Ремонт в своей однушке (двушку оставил Нелли и Маугли) сделал за два месяца; месяц жил на съёмной хате, пока шли черновые работы. Микрорайон ютился на загривке города, дальше — только «железка», руины промзоны да лес.

ТЭЦ голосила. Рёв авиационных двигателей — вот на что это было похоже, только гадские самолёты не улетали, висели над станцией. Прервался, громыхнул с новой силой.

А Маугли шум нравился. Маугли залезал на подоконник и гудел, передразнивая. Сын он увидит послезавтра, в субботу, если только Маугли не засопливит или что-нибудь в духе детсадовских болячек. Артём попытался разобраться в том, что чувствует, думая о предстоящем дне с сыном. Любовь и нежность были какими-то сонными, придавленными житейским хламом.

Небо темнело, загорались фонари. Москитная сетка лоснилась от пыли — проклятие строек. Копируя повадки Маугли, он залез на подоконник с ногами и положил руки на колени. Детям всё интересно: и круглые плафоны, наполненные жёлтым светом, и лампочки в решётчатых клетушках на строительных лесах… Взгляд Артёма остановился на двух рабочих.

Строители сидели на досках третьего яруса, светильник висел на диагональной стяжке — выше и левее. К рамам конструкции вертикально крепились лестницы. Артём вспомнил старую компьютерную игру, в которой человечек бегал по уровням и собирал кирпичики золота.
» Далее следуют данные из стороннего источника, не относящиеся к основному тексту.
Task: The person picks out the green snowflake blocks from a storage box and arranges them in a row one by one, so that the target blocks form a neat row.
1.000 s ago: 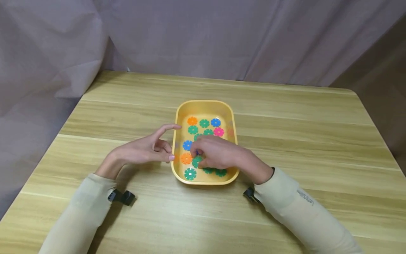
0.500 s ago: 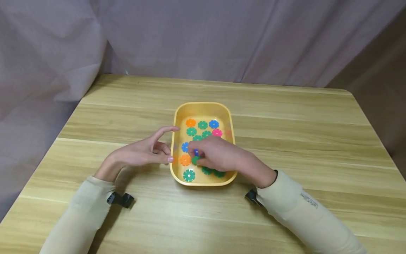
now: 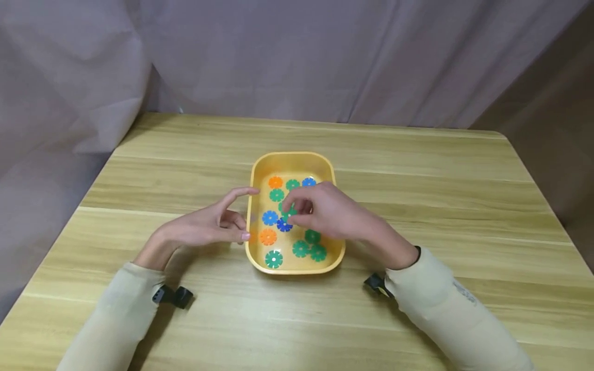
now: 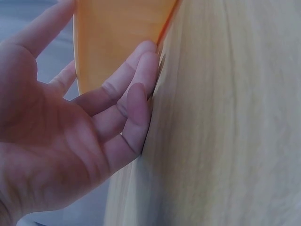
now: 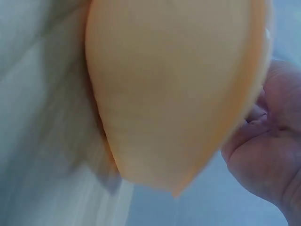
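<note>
In the head view a yellow plastic tray [image 3: 294, 269] holds several notched, flower-shaped plastic discs in green, blue and orange. My right hand [image 3: 331, 208] is over the middle of the tray and pinches a green disc [image 3: 290, 214] between thumb and fingers. Just under it lies a dark blue disc [image 3: 284, 225], with a lighter blue disc [image 3: 270, 218] to its left. My left hand [image 3: 206, 221] rests against the tray's left side, forefinger and thumb at the rim. In the left wrist view its other fingers [image 4: 141, 108] bend loosely by the outer wall.
The tray stands on a wood-grain table [image 3: 417, 175]. Behind the table hangs a grey curtain [image 3: 269, 56]. Inside the tray, an orange disc [image 3: 267, 237] and a green disc [image 3: 274, 259] lie near the left wall, and several green ones lie toward the front right.
My right hand has picked up the green disc from beside the orange one and moved it up and away from me, over the dark blue disc. My left hand stays at the rim.
</note>
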Demonstrator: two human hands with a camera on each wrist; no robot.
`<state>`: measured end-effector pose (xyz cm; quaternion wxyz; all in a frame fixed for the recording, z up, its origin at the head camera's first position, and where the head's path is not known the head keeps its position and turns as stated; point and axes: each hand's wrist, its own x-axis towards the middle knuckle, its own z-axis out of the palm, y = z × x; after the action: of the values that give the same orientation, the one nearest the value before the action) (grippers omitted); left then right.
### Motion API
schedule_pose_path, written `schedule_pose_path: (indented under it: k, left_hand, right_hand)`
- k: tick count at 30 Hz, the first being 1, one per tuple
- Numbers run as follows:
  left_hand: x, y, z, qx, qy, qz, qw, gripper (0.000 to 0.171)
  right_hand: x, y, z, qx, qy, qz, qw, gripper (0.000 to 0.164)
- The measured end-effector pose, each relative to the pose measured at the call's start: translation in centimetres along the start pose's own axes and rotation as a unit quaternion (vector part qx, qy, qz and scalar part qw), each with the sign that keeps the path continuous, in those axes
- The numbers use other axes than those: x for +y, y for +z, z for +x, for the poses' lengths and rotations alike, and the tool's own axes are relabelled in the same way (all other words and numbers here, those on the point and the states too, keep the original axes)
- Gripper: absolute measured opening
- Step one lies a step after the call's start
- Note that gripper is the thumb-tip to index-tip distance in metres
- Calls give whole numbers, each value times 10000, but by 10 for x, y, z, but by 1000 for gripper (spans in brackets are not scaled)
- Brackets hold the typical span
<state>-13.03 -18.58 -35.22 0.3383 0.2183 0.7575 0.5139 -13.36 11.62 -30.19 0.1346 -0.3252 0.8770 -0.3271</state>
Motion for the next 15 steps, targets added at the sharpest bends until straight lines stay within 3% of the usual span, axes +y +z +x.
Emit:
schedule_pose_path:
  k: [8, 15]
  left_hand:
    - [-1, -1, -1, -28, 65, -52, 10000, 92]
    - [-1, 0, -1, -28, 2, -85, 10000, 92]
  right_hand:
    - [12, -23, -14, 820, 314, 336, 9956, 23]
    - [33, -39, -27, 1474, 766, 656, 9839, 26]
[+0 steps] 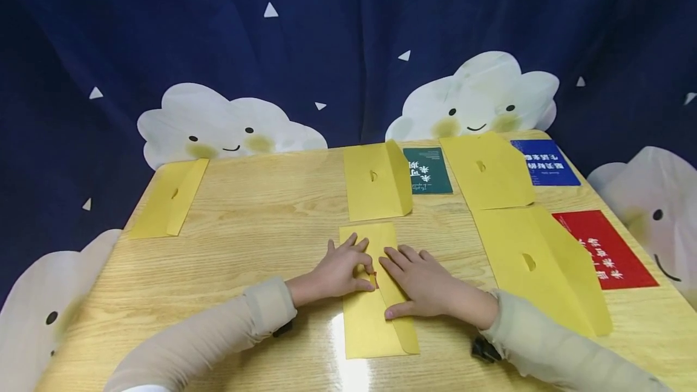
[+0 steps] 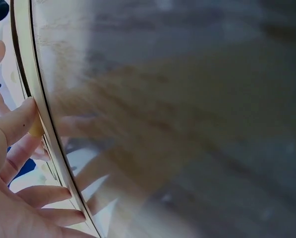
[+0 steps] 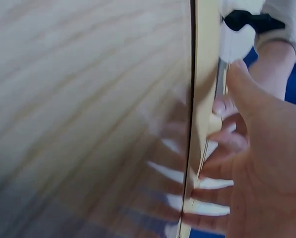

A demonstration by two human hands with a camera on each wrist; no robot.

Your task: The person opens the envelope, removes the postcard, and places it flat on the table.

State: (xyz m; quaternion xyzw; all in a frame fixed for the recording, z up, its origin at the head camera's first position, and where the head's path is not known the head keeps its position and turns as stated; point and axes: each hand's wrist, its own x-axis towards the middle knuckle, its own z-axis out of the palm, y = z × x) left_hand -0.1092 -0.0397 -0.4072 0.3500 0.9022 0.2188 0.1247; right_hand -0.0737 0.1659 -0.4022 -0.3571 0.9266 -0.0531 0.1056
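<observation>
A yellow paper envelope (image 1: 370,325) lies lengthwise in front of me. Thumb and index finger of my left hand (image 1: 342,270) pinch a small yellow tab (image 1: 373,281) at its middle, and a bit of red shows right beside that tab. In the left wrist view the same tab (image 2: 36,128) sits between the thumb and index finger, while the other fingers stretch out over the envelope. My right hand (image 1: 422,286) rests on the flap side with its fingers spread. Seen from the right wrist, those straight fingers (image 3: 209,184) lie along the paper.
More yellow envelopes lie about: one at far left (image 1: 169,201), one at the back middle (image 1: 376,183), two at right (image 1: 484,171). Green (image 1: 435,174), blue (image 1: 555,168) and red (image 1: 621,253) cards stick out beside or from under their flaps. A dark blue curtain (image 1: 337,29) hangs behind the wooden table (image 1: 261,198).
</observation>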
Человечек умел выкапывать ямы, в которых застревали противники. Рабочие на строительных лесах не двигались, будто угодили в одну из таких ям, точнее, в две. Неподвижно сидели на корточках. Артём прищурился — они что, сидят лицом к фасаду? Он не мог разглядеть лиц, хотя бы светлых пятен, которыми кажутся лица на таком расстоянии.
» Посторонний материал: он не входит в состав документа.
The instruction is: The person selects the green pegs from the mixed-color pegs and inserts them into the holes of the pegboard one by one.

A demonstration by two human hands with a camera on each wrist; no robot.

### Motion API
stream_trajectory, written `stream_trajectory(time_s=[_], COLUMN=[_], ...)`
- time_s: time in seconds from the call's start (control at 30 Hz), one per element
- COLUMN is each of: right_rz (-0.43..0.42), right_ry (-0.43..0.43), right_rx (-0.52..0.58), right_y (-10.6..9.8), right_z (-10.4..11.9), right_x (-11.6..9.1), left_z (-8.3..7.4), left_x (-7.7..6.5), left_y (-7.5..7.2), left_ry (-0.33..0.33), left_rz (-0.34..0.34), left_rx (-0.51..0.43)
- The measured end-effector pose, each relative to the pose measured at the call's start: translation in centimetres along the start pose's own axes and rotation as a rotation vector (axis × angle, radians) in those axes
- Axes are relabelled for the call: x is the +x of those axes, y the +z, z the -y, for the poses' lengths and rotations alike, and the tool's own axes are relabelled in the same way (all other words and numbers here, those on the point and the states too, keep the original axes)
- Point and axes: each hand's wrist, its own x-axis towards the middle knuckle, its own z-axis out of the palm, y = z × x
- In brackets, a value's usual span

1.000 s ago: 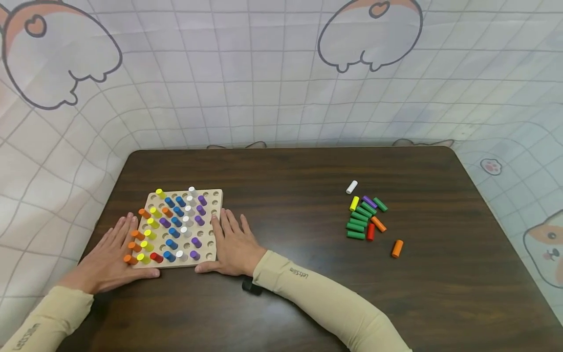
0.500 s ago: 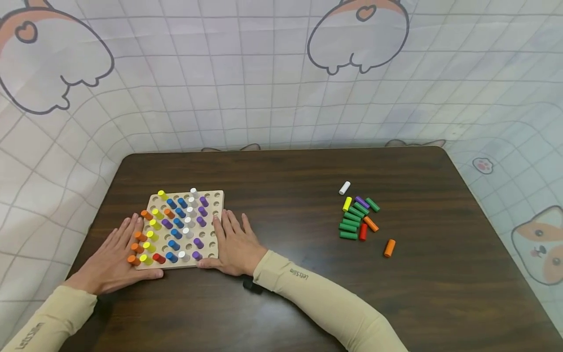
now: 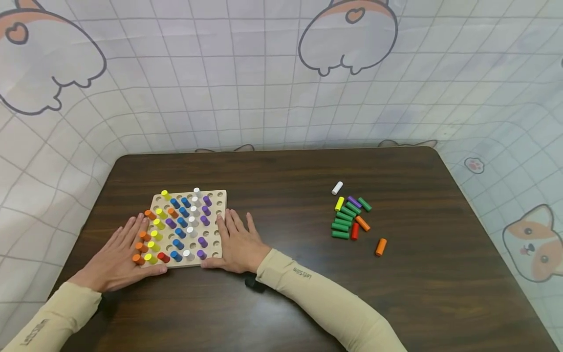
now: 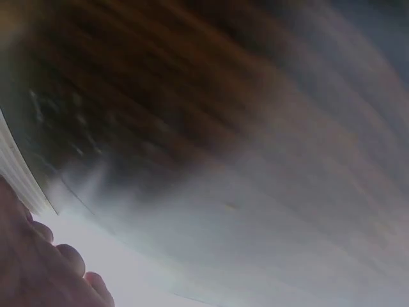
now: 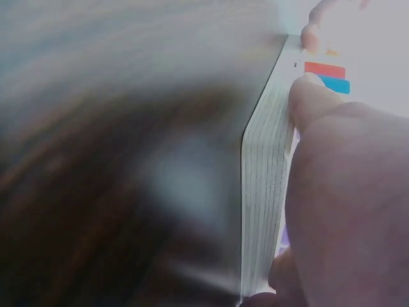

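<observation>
A pale wooden pegboard (image 3: 214, 228) lies at the left of the table, with upright orange, yellow, blue, white, purple and red pegs in many of its holes. My left hand (image 3: 115, 260) rests along its left side, fingers extended, thumb at the near edge beside a red peg (image 3: 163, 257). Against the right side lies my right hand (image 3: 242, 246), its fingers straight and its thumb along the near edge. In the right wrist view that thumb (image 5: 313, 99) touches the board's layered edge (image 5: 263, 166). The left wrist view shows only fingertips (image 4: 70, 258) and blurred tabletop.
Loose pegs lie right of centre on the dark wooden table (image 3: 281, 195): several green pegs (image 3: 343, 222), a white peg (image 3: 337, 188), a yellow, a purple, a red peg (image 3: 355, 231) and two orange ones. A patterned cloth (image 3: 264, 98) hangs behind the table.
The pegboard has slid a little to the right across the table, both hands moving with it. The head view has turned slightly right, so the loose pegs appear further left.
</observation>
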Motion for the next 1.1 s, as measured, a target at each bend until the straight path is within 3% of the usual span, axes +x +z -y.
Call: stream_trajectory(time_s=[0.3, 1.1], right_rz=[-0.043, -0.043], right_ry=[0.017, 0.044], right_rx=[-0.039, -0.049], right_y=[0.1, -0.2], right_z=[-1.4, -5.7], right_x=[-1.2, -3.5], left_z=[-1.6, -6.3], left_x=[0.9, 3.3], left_y=[0.2, 0.6], left_ry=[0.013, 0.036], left_rz=[-0.016, -0.005], left_rx=[0.023, 0.024])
И что они всё-таки там строят? Строительные леса опоясывали не типовую жилую десятиэтажку, а четырёхэтажное здание без окон с внешней стороны. Окна смотрели только во внутренний дворик. На них были решётки. Возвращаясь с работы и проходя мимо высокого забора с навесом из кровельной стали, он часто задавался вопросом о назначении слепого здания. Хотел спросить у отца, но постоянно забывал.

Рабочие не шевелились. Коконы из роб, красные с чёрным. Словно огромные нахохлившиеся снегири. Снегири… хм, а что, забавно. Вот только ничего забавного в двух шарообразных фигурах не было. Когда кто-то, по твоему разумению, должен двигаться, но не двигается… Жутковато было.

Он по-прежнему не мог различить ни голов, ни рук, ни ног. Спят, надвинув на лицо каску? Курят? А почему лицом к утеплителю?

ТЭЦ смолкла, протяжный звук оборвался, словно дыхание мертвеца, — и тогда «снегири» покатились. Зрелище было настолько сюрреалистичным, что он даже не пытался его осмыслить. Открыв рот, смотрел, как большие красно-чёрные шары катятся по доскам, перепрыгивают через металлические перекладины, исчезают за углом здания. Смотрел, словно окно было экраном, внутри которого жила по своим законам реальность компьютерной игры или фантастического фильма.